Mr Mackinlay has denied charges that he falsified election expenses returns - in a campaign where he was visited by several Tory big hitters including Boris Johnson and William Hague - after beating former Ukip leader Nigel Farage to the seat. He won the seat with a majority of 2,800.
He is one of three defendants in the trial. Nathan Gray, his election agent at the time, and Marion Little, an experienced election campaign coordinator, also deny similar charges.
The case followed claims that the party had wrongly reported its expenditure during the campaign.
The claims centred partly on the costs of hotel accommodation used by the party and whethér those costs were properly reported under electoral law.
The trial also heard claims about the costs of battle buses used to bring party activists down to the constituency .
The trial heard allegations the Conservative party would have exceeded permitted spending limits if the costs for hotel accommodation at the Royal Harbour Hotel in Ramsgate been included in the local spending returns.
There were also claims that spending on campaign battle buses had not been properly recorded as local expenditure.
According to spending returns, candidate Craig Mackinlay spent £14,838 on his campaign in South Thanet. But it is claimed the real figure would have been thousands more if hotel expenses had been properly attributed.

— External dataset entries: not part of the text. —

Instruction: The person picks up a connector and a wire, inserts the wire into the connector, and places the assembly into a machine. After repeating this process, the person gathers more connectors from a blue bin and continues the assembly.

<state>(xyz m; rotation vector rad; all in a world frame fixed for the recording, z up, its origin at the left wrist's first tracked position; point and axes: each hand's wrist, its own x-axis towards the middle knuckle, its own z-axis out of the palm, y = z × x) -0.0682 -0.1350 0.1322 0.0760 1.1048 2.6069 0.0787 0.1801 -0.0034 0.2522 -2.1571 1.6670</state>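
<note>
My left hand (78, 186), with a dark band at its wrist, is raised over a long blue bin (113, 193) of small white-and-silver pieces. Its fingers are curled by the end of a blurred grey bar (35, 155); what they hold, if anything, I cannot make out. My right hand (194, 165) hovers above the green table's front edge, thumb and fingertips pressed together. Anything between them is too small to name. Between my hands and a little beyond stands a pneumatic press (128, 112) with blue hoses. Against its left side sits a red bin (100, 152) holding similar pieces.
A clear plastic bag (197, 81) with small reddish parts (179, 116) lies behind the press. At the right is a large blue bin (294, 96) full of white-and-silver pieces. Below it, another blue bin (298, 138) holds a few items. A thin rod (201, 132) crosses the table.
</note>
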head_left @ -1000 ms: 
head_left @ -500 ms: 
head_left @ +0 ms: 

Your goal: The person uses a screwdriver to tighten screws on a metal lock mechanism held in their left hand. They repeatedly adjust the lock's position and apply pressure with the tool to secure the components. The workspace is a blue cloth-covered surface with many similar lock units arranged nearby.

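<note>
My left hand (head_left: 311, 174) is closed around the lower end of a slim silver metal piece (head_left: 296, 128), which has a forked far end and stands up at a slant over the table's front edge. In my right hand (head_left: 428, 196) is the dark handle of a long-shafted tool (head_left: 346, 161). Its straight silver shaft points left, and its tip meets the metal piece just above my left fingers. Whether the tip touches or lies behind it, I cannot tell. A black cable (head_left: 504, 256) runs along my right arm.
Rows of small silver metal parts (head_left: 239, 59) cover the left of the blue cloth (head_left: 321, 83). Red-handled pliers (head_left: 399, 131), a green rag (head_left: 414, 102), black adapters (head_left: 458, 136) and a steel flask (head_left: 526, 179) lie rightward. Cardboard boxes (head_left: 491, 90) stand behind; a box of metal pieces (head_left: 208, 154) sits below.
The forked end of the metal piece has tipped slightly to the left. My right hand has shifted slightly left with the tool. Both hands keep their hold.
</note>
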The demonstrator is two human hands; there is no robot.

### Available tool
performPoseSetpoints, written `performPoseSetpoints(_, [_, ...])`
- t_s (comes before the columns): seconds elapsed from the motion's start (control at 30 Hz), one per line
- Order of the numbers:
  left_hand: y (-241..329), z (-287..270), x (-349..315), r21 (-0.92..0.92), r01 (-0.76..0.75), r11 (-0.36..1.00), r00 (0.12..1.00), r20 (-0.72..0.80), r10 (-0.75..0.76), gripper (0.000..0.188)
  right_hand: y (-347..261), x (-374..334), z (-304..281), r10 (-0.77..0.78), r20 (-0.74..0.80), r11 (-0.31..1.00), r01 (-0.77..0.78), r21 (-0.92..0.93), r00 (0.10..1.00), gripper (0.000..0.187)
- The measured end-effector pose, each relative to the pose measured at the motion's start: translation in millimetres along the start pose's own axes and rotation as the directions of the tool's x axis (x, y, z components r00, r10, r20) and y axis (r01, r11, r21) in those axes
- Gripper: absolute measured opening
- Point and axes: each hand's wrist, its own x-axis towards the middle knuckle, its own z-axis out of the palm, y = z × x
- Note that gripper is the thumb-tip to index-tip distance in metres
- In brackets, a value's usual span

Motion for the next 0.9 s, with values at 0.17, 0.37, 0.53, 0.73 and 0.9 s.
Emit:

During the trial defence lawyers for Mr MacKinlay and Marion Little said a distinction had been drawn between the party’s expenditure on its national anti-UKIP campaign and expenditure on the local campaign.
This distinction meant that the legal limits were not exceeded.
According to the official returns, the Conservative party spent £14,837 on what is known as the short campaign in South Thanet against a limit of £15,016.
Mackinlay denies two counts of "knowingly making a false declaration on an election expenses return", contrary to the Representation of the People Act.
Gray denies one count of knowingly using a false instrument "namely in respect of the election expenses return for the long campaign period".
Little denies three counts of "intentionally encouraging or assisting an offence" in relation to the expenses returns.
He also denies "knowingly making a false declaration on an election expenses return".